Homeowners aren’t the only party to foreclosure under pressure. This month 98 percent of auction sales went back to the lender after receiving no bids despite the significant discounts now being offered by lenders at auction. Out of the 19,821 homes that went to auction, 13,950 were discounted, with an average opening bid discount of 16 percent. Of that, 4,624 had discounts of 30 percent or more.

The majority of these discounts are from the amount owed on an 80 percent first mortgage made in the last 2 to 3 years, meaning that many of these properties are being offered at 50 to 70 percent of their prior value.

========================================================

Is it time to think about buying distressed real estate?
 
Credit Unions -- The new subprime (article)

The New Subprime?

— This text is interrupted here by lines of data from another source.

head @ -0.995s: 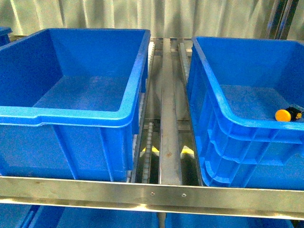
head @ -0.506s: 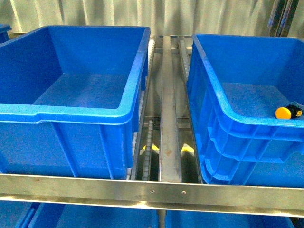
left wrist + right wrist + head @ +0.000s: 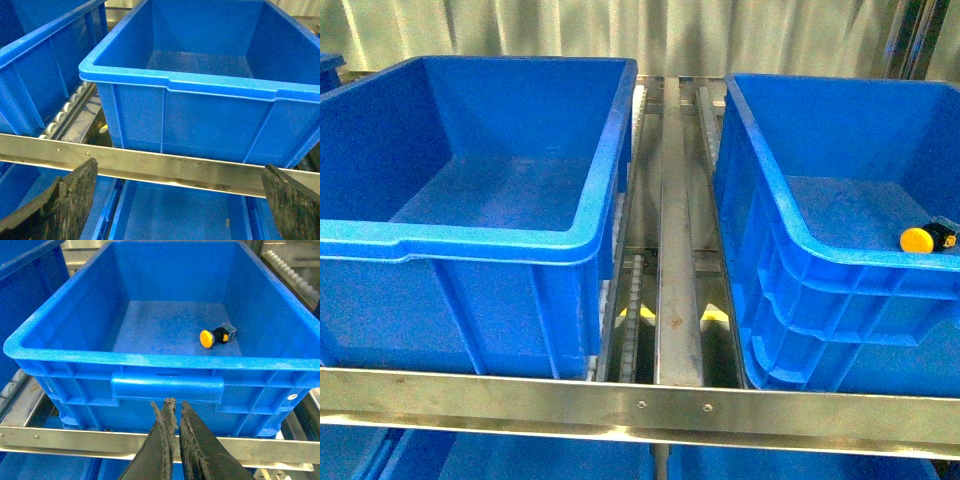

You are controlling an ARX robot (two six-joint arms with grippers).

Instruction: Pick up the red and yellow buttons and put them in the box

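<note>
The yellow button (image 3: 208,338) lies on its side on the right crate (image 3: 165,361) floor, cap turned toward the left crate (image 3: 200,85). The right gripper (image 3: 175,407), pressed together on nothing, sits outside that crate's near wall, so the button is ahead, over the rim. The left gripper (image 3: 180,167), spread wide, is likely farther.

Two crates sit side by side on a rack: the left crate (image 3: 500,243) and the right crate (image 3: 840,262), with a roller track (image 3: 677,200) between them. A crossbar (image 3: 520,395) runs in front of both. One push-button (image 3: 920,240) lies on the right crate's floor, toward its right side. A curtain (image 3: 620,30) hangs behind.
</note>
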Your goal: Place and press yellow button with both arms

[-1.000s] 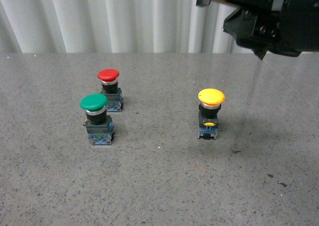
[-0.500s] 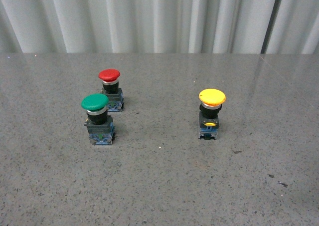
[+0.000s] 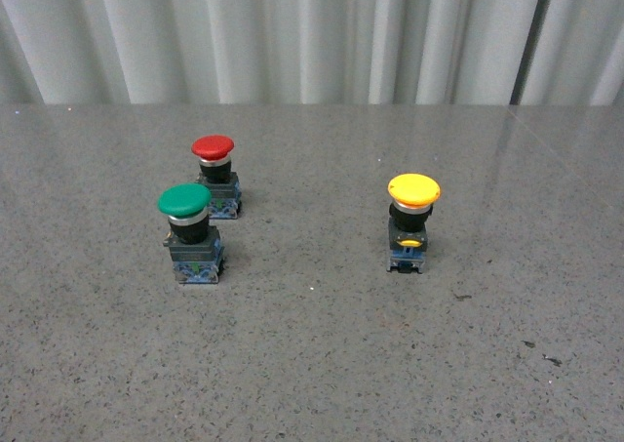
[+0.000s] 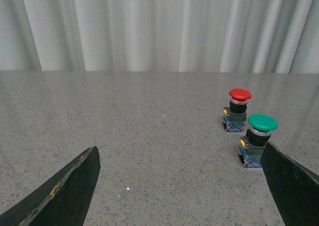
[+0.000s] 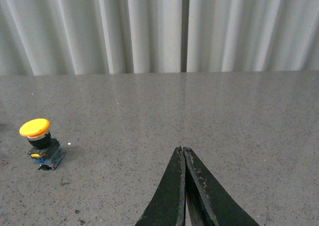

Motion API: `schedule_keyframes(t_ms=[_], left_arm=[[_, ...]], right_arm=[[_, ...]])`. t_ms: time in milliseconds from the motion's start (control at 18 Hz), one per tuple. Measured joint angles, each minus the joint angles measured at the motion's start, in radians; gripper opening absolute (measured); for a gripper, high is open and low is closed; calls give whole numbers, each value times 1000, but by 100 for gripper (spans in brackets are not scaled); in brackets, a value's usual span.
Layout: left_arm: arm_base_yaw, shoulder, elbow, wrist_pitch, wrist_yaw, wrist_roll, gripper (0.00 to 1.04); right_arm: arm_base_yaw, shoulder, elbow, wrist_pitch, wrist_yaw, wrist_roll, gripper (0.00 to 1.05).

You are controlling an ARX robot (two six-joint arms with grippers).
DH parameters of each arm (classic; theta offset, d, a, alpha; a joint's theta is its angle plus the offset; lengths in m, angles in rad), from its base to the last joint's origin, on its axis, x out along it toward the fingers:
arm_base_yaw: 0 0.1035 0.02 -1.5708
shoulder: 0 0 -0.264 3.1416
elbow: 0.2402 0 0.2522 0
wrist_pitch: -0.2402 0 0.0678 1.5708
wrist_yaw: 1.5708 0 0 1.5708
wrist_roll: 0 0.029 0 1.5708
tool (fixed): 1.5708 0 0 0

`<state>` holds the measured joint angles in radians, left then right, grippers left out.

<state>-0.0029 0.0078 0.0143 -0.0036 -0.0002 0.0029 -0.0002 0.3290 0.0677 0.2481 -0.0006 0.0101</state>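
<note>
Gone from the front view is the black arm that filled the upper right corner one second ago; it had already left half a second ago, and the three buttons have not shifted since. Reading the front view left to right: a green-capped button (image 3: pixel 188 233) stands upright on the grey speckled counter (image 3: pixel 312 364), with a red-capped button (image 3: pixel 214 175) just behind it and slightly to its right, the two close but apart. Well to the right, alone, stands the yellow button (image 3: pixel 410 221), upright, yellow cap on a black collar above a bluish base, nothing touching it. Pleated white curtains (image 3: pixel 292 32) close off the back. Neither arm appears in this view. In the left wrist view, the left tool (image 4: pixel 179 186) shows only as two dark finger blades cut off by the frame edge, spread wide apart and holding nothing; one blade covers a corner of the green button's base. In the right wrist view, the right tool (image 5: pixel 183 151) has its two dark blades pressed together at the tips, gripping nothing, hovering over bare counter well apart from the yellow button.
</note>
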Motion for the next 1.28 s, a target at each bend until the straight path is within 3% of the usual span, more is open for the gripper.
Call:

Credit Unions and Community Banks Look to Fill Lending Void

As subprime credit dries up amid the worst housing slump since the Depression-era, many troubled subprime borrowers are apparently finding help from two sources that were oft-overlooked during the recent housing run-up: credit unions and community banks.



Via the Wall Street Journal, a return to more personal lending:
Unlike big lenders, credit unions didn’t suffer heavy losses in recent months because they never made risky subprime loans.​
Bill Hampel, chief economist at the Credit Union National Association, says that while some credit unions have experienced “collateral damage” from the subprime crisis, as members have lost jobs in depressed areas, most have strong balance sheets and near-record capital levels. As a result, they’re “going to make any loan they possibly can make,” he said.​
Many credit unions continue to refinance subprime loans and offer banking products no longer available from other lenders, including five-year adjustable-rate mortgages.​
It’s possible here that cash-flush community banks and credit unions — more conservative lenders that judiciously avoided the rush to subprime — are now setting themselves up to lose a good chunk of that cash.
......... <deliberately snipped here>
 
NAHB cuts off Congress:
Today, the National Association of Home Builders' Political Action Committee, BUILD-PAC, and its 150-member Board of Trustees representing all 50 states, agreed to cease all approvals and disbursements of BUILD-PAC contributions to federal congressional candidates and their PACs until further notice.
Full Article

As a member of the NAHB in the 60s I was appalled to hear them pushing for replaceable housing, it's here with the deteriorating flakeboard, plastic wrap sealed, fibercement covered, tract houses built on floating slabs and held together with caulking. I find it hard to believe that the NAHB wasn't at the heart of the easy mortgage crises.